If you’re looking for a cheap creatine supplement made in the UK that you only have to buy once or twice a year, this is the supplement for you. Its simple formula will help you build muscle and strength without breaking the bank.
- Money back guarantee
- Big container size (1 kg)
- Not micronised
- Not Informed Sport approved
If it’s important to you that you’re taking a supplement made in the UK, you’ll love this supplement. It’s one of only two supplements on this list that comes in a 1 kg container size.
It’s not quite as cheap as the other 1kg supplement on this list (by Bulk Powders), but it’s still a solid choice.
Unlike the other supplements we’ve reviewed so far, this supplement is in tablet form rather than powder. This makes it a little easier to take after your workout when you’re out of the house.
The 360 tablets in each container provides you with 72 servings at 2 g per serving. Unless you’re under than 65 kg, you may have to increase the daily serving to hit your daily dose of 0.03g/kg of body weight.

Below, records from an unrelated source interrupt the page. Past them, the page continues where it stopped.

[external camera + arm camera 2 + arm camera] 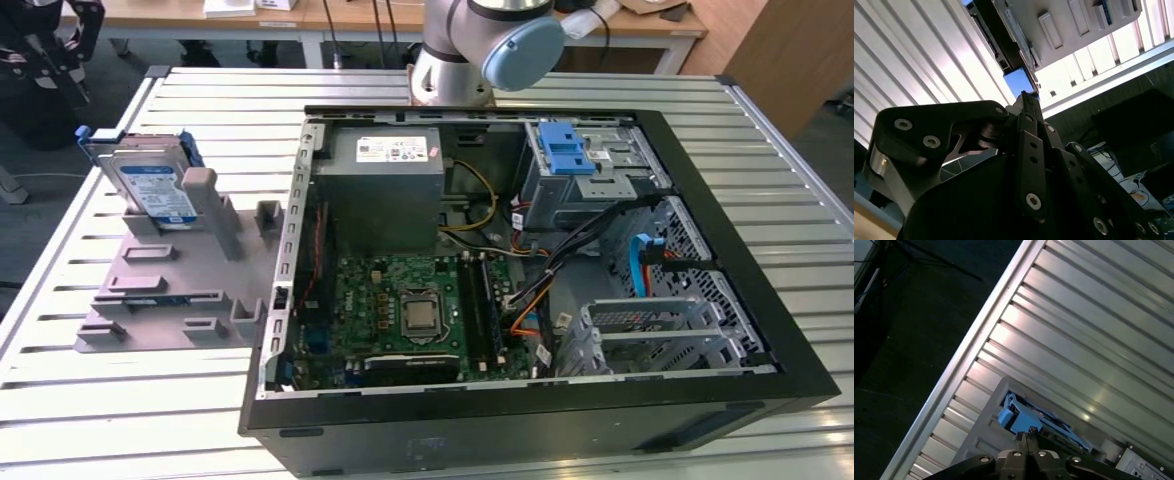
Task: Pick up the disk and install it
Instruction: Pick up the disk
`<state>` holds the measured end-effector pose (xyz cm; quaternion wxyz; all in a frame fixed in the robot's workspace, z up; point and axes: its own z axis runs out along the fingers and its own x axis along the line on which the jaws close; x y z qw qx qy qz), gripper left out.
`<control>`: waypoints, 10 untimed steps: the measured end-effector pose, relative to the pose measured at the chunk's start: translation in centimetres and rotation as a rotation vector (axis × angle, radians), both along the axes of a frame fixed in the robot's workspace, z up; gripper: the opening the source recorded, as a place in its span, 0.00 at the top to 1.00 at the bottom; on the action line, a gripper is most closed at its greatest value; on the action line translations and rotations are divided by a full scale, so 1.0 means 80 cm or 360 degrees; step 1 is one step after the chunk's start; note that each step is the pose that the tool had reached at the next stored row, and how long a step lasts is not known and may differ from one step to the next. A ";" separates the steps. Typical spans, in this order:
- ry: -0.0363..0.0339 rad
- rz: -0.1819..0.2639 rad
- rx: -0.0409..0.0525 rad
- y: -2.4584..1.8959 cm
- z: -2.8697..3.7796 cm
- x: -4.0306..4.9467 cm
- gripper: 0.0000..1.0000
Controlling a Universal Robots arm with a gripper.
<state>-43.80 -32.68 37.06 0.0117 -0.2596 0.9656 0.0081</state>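
Silver, blue-framed disk point(151, 185) is noted standing on edge in a grey slotted holder point(160, 300) on the ribbed metal counter point(80, 400), at the exterior view's left, apart from the open computer case point(534, 400). In the first wrist view the pincer point(1026, 436) is seen clenched on nothing, aimed at the disk's blue end with no contact. Risk as judged: a clenched pincer brought down could strike the disk's upper edge and tip or wedge it in its slot; an off-centre grip could let it twist. Counted: one disk, one holder, one case, one arm point(487, 45), one pincer.
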 end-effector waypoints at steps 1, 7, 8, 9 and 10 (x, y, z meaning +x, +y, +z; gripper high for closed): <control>0.0000 0.0021 0.0000 0.0000 -0.0001 0.000 0.89; 0.0000 0.0146 0.0000 0.0000 -0.0007 0.000 0.89; 0.0000 0.0167 0.0000 0.0000 -0.0008 0.000 0.89; 0.0000 0.0190 0.0000 0.0000 -0.0010 0.000 0.89; 0.0000 0.0214 0.0000 0.0000 -0.0011 0.000 0.89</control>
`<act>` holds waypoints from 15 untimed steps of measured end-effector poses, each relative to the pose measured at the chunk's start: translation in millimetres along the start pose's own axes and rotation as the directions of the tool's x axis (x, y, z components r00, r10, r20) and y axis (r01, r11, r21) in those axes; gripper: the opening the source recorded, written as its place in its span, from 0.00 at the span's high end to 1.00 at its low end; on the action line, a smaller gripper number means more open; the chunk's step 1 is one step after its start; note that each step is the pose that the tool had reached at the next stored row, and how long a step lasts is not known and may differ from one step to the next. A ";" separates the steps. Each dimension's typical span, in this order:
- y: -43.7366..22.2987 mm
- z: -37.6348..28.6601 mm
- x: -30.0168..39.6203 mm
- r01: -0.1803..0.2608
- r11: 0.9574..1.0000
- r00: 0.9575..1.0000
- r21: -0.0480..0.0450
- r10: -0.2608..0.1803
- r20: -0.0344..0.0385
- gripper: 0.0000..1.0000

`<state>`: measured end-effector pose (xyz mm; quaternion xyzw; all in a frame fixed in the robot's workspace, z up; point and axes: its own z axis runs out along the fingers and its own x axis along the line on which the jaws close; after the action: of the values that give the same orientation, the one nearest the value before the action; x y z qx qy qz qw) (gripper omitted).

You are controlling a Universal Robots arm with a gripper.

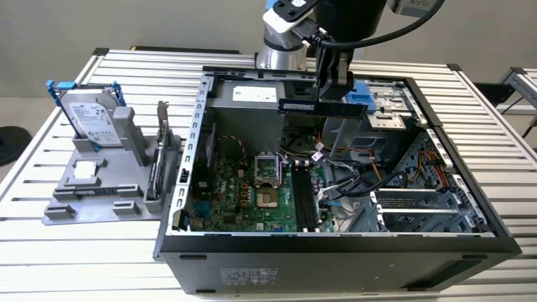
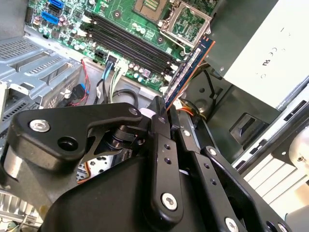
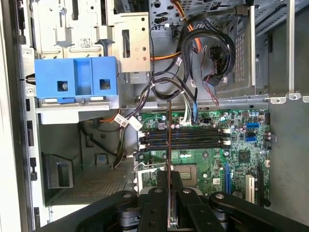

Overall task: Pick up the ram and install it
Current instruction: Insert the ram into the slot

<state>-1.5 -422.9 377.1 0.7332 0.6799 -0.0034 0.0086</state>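
Aloft, black end effector [image 1: 332, 95] pinches flat ram [image 1: 295, 106].

Path ram [image 1: 298, 106] → mem slots [image 1: 304, 198] open; cable bundle [image 1: 343, 182] crowds slots' side.

You had the gripper [image 3: 169, 180] clamped on the ram [image 3: 168, 130], seen edge-on as a thin line crossing the black memory slots [image 3: 193, 137] of the green motherboard [image 3: 203, 164]; tangled cables [image 3: 164, 82] ran beside a blue bracket [image 3: 77, 82].
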 end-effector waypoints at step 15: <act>0.0 0.0 0.1 -0.058 0.998 0.998 0.001 0.058 0.001 1.00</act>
<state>-1.5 -422.8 377.1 0.7528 0.6582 -0.0037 0.0085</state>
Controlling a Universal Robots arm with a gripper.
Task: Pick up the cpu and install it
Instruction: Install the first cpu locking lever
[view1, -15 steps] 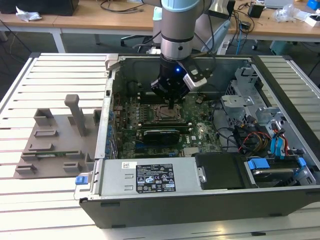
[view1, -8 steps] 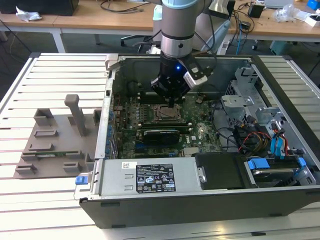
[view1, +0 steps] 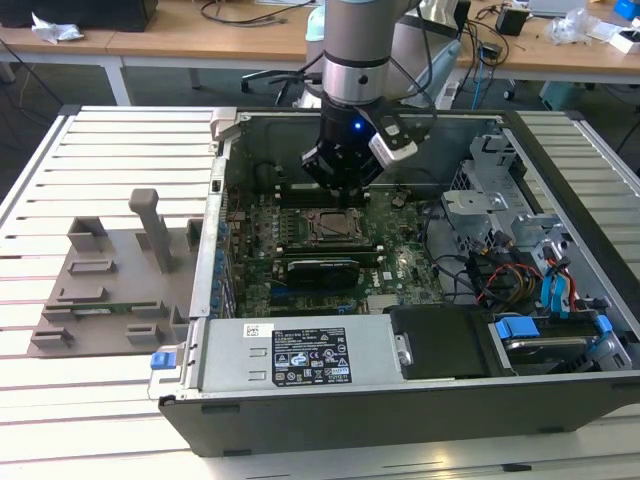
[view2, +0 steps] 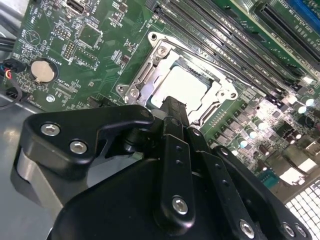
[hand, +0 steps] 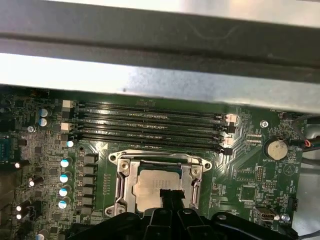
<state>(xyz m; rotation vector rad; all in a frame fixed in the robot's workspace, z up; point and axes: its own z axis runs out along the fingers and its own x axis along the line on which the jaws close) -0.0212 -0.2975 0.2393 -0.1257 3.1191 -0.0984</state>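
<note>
So the cpu is sitting in the socket frame on the motherboard, inside the open computer case. In both wrist views you can see its silvery top framed by the metal bracket, lying flat and square to the opening, which looks to me like it's already been dropped into place rather than still being carried.

The hand hangs right over the socket, its dark fingertips coming down at the near edge of the chip. They look drawn narrow, close together, and I can't see anything pinched between them. Whether a tip is actually touching the chip's lid or just hovering above it, I honestly can't tell from these angles.

In the exterior view the arm comes straight down into the case, above the socket, which makes sense: a chip like that has to go in level. The grey fixture block sits outside the case on the slatted table, off to the exterior view's left of the case.

The memory slots run just beside the socket.
</note>
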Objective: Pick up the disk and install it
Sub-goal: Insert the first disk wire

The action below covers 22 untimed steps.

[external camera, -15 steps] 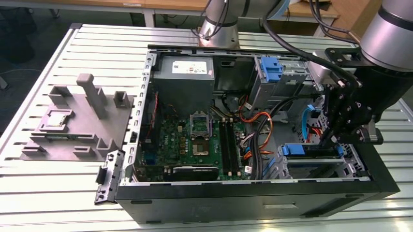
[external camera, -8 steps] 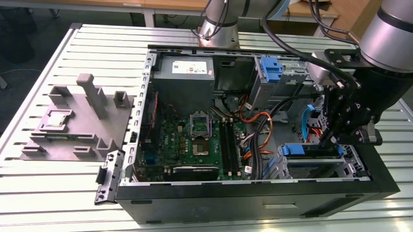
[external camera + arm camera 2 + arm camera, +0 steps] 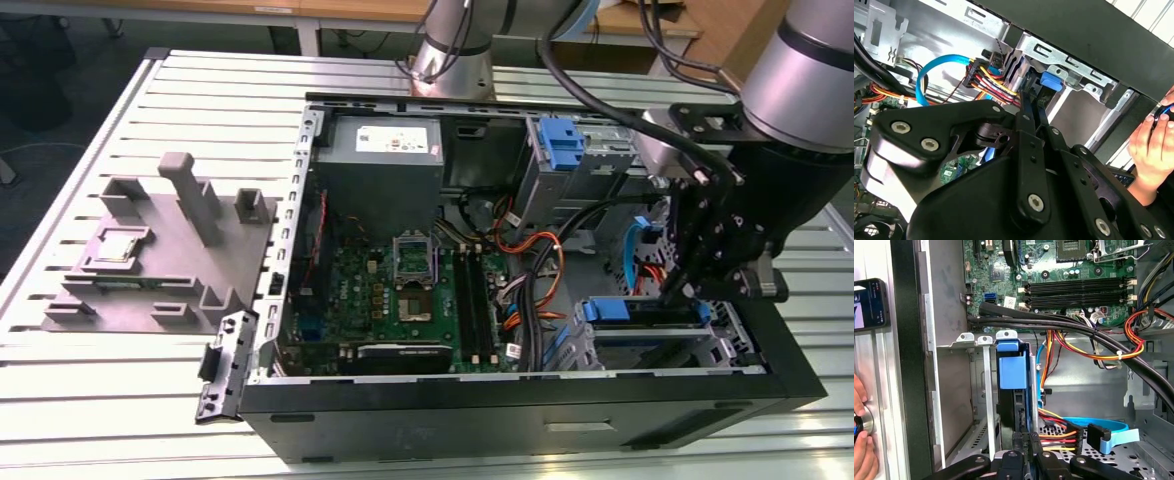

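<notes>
The disk stands on edge in the metal drive bay at the case's corner, its blue bracket tab at the bay's opening. In the exterior view the disk shows as a blue piece in the bay at the view's lower right. My gripper reaches down into the case, its two thin black fingers pressed close together on the disk's edge. In the second wrist view the gripper ends just short of the blue tab. In the exterior view the gripper hangs right over the bay.
Bundles of orange, yellow and black cables and a blue data cable lie beside the bay. The motherboard and grey power-supply box fill the case. A grey fixture sits outside. A person's hand rests by the case wall.
</notes>
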Tool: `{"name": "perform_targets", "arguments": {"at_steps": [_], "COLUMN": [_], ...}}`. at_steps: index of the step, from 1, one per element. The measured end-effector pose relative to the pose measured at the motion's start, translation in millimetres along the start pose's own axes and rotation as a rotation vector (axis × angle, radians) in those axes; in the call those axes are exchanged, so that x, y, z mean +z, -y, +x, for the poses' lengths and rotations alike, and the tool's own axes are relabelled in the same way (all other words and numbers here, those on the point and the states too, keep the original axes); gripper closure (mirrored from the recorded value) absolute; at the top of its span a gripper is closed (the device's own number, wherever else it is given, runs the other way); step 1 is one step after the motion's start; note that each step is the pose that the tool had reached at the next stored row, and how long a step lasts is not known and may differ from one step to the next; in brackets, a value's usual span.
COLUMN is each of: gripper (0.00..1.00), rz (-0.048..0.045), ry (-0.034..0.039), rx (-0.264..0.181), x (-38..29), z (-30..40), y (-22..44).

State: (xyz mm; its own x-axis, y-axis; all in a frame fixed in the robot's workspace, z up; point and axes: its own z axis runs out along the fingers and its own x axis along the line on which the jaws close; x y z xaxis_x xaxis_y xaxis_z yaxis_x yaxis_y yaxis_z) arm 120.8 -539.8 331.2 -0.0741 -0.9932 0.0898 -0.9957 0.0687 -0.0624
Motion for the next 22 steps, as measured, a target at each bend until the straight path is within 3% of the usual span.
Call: {"name": "perform_targets", "arguments": {"at_steps": [11, 13, 14, 18, 22], "gripper": [0.84, 0.83, 0.76, 0.76, 0.84], "rz": [-0.0005, -0.0006, -0.0005, -0.0014, -0.0017], "ry": [0.0002, 0.0018, 0.0016, 0.0042, 0.0060], "rx": [0.004, 0.004, 0.004, 0.004, 0.004], "x": [2.6, 0.2, -1.5, -9.0, -10.4], "z": [0.7, 0.9, 1.0, 1.7, 1.8], "y": [-0.1, 0.0, 0.2, 0.6, 0.7]}}
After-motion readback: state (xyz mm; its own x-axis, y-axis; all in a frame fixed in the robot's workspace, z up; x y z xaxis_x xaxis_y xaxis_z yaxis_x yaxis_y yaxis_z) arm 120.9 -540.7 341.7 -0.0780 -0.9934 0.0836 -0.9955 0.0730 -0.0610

The transportability of this supplement makes a great choice if you’re looking for something to leave in your locker at the gym.
- Tablets are convenient to carry
- Relatively cheap
- 60-day money back guarantee
- May have to take a lot of capsules per day
- Can’t mix them in a shake like powder supplements
If you prefer taking tablets over powder, this supplement is a great option for you. However, if you plan on taking 5 g of creatine per day, you may want to go with a powder, or you’ll need to swallow 12-13 tablets per day.
If you’re looking for a creatine supplement that avoids filler ingredients but still mixes well, BSN’s Creatine DNA may be a good choice for you.
It comes in a smaller container (216 g) than most of the supplements we’ve reviewed so far, but because it’s micronised you shouldn’t have any trouble mixing it.
The small container also makes it a great choice if you’re looking to throw something in your bag to take with you to the gym.
- No filler
- Mixes well
- Small container (216g)
- Above average price
This supplement makes a good option if you’re specifically looking for a small container to bring with you in your gym bag. However, if you want the best value, going with a supplement that comes in a bigger container like 1kg will offer the lowest price per scoop.
If you’re serious about increasing your strength or muscle mass, you should be taking a creatine monohydrate supplement. There are a few supplement brands that jump out at us, but the one that you buy should depend on your specific needs.
If you’re looking for the supplement that provides you with the best value for your money, Bulk Creatine Monohydrate powder gives you one of the best prices per serving. It’s also one of two creatine powders we reviewed that comes in a 1 kg container (along with Nu U Nutrition’s supplement,) so you should only have to replace it twice a year at most.
If you’re looking for a creatine monohydrate supplement that won’t clump, we recommend Optimum Nutrition’s option. Price-wise, it’s about average. However, it’s micronised to reduce the size of the creatine particles and increase mixability.
If your top priority is finding something easily transportable, you may enjoy taking Opal Fitness’ creatine tablets. They’re a little more expensive per serving, but you don’t have to worry about carrying a shaker bottle with you if you plan on taking it at the gym.